→ **PROMPT**
Your copy starts at the line containing "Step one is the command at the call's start" and ends at the last line below. Copy exactly, without pictures.

# # # # # # #

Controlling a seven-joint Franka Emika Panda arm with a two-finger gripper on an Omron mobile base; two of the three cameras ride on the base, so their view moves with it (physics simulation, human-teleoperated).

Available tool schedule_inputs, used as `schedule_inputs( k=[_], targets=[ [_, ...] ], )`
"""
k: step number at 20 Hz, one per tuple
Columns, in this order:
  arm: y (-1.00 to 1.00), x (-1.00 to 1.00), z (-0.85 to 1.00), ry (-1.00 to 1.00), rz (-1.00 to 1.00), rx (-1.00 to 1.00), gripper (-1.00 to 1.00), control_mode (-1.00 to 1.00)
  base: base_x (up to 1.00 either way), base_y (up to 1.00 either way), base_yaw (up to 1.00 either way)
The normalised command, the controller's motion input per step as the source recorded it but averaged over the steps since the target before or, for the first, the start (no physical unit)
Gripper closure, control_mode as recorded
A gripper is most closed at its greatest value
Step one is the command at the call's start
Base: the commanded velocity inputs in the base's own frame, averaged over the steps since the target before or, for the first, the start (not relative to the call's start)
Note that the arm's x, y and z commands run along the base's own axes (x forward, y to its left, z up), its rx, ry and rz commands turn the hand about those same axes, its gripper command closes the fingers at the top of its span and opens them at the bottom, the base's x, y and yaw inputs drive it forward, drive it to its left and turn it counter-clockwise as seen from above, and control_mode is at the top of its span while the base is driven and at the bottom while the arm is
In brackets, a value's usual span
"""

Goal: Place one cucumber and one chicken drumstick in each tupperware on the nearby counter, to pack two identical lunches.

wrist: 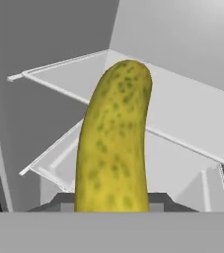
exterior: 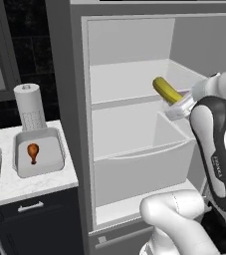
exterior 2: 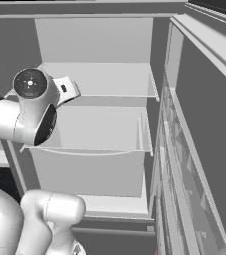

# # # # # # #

→ **YOUR SOLUTION**
Step one is the command at the call's start
Base: the commanded velocity inputs in the base's own frame, averaged over the steps since the target before or, for the first, the start (not relative to the call's start)
Note that the arm's x, y and z commands run along the base's own axes (x forward, y to its left, z up), its rx, ry and rz commands turn the hand about those same axes, its gripper command closes the fingers at the top of its span and opens them at the bottom, the base's x, y and yaw inputs drive it forward, drive it to its left and turn it counter-clockwise as seen from above, and control_mode is at the top of its span while the base is driven and at the bottom while the arm is
In brackets, a value's usual span
"""

Goal: Place one cucumber and one chicken drumstick in each tupperware on the nearby counter, to pack two identical lunches.

wrist: 
exterior: 
exterior 2: 

Nothing more is needed to finish the exercise.